La ferocia commessa da Hamas il 7 ottobre ha reso molto più difficile invertire questo ciclo mostruoso – scrive Peter Benart in un interessantissimo pezzo sul New York Times. Potrebbe volerci una generazione. Richiederà un impegno condiviso per porre fine all’oppressione palestinese in modi che rispettino il valore infinito di ogni vita umana. Richiederà ai palestinesi di opporsi con forza agli attacchi contro i civili ebrei, e agli ebrei di sostenere i palestinesi quando resistono all’oppressione in modi umani – anche se i palestinesi e gli ebrei che adottano tali misure rischieranno di diventare un rischio tra la loro stessa gente. Richiederà nuove forme di comunità politica, in Israele-Palestina e nel mondo, costruite attorno a una visione democratica abbastanza potente da trascendere le divisioni tribali. Lo sforzo potrebbe fallire. Ha già fallito in passato. L’alternativa è scendere, con le bandiere sventolanti, all’inferno.
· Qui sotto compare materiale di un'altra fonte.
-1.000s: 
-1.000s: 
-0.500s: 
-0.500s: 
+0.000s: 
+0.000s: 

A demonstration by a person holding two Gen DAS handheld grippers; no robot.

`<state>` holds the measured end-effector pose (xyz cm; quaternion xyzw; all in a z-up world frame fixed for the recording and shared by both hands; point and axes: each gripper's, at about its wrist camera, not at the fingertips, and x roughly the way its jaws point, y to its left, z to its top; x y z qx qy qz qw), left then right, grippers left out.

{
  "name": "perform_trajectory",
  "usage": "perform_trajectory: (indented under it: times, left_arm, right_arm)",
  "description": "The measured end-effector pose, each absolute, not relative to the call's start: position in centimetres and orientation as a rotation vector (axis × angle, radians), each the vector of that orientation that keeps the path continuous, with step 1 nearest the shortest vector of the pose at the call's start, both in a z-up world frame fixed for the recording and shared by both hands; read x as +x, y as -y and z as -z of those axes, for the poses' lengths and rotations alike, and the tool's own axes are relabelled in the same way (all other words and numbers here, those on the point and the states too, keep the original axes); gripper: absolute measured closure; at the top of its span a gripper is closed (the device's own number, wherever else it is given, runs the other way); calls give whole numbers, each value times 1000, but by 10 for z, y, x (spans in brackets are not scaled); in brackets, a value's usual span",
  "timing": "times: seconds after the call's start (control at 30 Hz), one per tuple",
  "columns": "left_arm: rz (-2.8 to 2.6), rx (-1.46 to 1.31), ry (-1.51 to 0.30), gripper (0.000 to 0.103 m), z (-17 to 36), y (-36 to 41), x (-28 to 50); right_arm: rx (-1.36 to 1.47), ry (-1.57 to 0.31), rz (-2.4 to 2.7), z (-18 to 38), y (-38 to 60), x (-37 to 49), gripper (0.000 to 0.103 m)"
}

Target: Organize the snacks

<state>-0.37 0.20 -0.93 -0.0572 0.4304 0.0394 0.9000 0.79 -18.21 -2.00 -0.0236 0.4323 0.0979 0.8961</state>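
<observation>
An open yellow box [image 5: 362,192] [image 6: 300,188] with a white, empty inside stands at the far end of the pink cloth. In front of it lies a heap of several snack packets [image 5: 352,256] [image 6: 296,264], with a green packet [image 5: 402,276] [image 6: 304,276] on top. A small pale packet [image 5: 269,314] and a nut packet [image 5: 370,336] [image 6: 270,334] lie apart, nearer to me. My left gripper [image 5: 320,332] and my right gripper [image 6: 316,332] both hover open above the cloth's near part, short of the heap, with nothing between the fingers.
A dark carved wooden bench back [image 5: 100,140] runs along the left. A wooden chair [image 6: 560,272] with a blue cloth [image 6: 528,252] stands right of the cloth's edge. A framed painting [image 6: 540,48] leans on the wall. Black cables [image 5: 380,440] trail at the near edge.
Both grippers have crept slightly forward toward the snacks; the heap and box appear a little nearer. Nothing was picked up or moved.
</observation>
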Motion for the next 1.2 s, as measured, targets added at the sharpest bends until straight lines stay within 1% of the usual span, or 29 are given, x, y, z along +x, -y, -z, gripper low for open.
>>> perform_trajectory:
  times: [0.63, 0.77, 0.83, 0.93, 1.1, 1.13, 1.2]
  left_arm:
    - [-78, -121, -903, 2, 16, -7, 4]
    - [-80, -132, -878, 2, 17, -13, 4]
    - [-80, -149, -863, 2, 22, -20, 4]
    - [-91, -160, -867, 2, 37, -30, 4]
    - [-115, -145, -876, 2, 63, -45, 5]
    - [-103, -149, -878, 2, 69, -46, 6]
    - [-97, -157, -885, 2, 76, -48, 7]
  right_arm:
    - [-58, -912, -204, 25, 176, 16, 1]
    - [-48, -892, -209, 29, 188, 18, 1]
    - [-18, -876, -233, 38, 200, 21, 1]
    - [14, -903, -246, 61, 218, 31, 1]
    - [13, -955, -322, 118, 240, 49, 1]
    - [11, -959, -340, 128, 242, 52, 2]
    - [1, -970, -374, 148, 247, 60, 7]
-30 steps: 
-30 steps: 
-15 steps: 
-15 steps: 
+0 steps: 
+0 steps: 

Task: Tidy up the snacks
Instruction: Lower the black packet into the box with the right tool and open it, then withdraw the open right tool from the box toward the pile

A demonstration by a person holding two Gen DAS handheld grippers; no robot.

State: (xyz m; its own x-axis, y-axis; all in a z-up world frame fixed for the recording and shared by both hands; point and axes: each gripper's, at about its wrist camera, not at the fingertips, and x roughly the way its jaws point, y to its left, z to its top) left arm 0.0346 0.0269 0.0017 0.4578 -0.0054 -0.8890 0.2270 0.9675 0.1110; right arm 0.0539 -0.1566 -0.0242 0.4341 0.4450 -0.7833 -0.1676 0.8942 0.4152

Oggi, a nostro parere, condannare il governo israeliano non significa essere antisemiti e supportare la popolazione palestinese non significa supportare Hamas. Serve solo la pace, tutto qui, e di questo noi faremo un punto fermo.

NdR: l’opera di street art diventata virale e che riportiamo in copertina viene attribuita erroneamente a Banksy. In realtà è del norvegese Alex F. Knudsen e l’immagine, del 2022, è intitolata “The boy in the striped pyjamas”.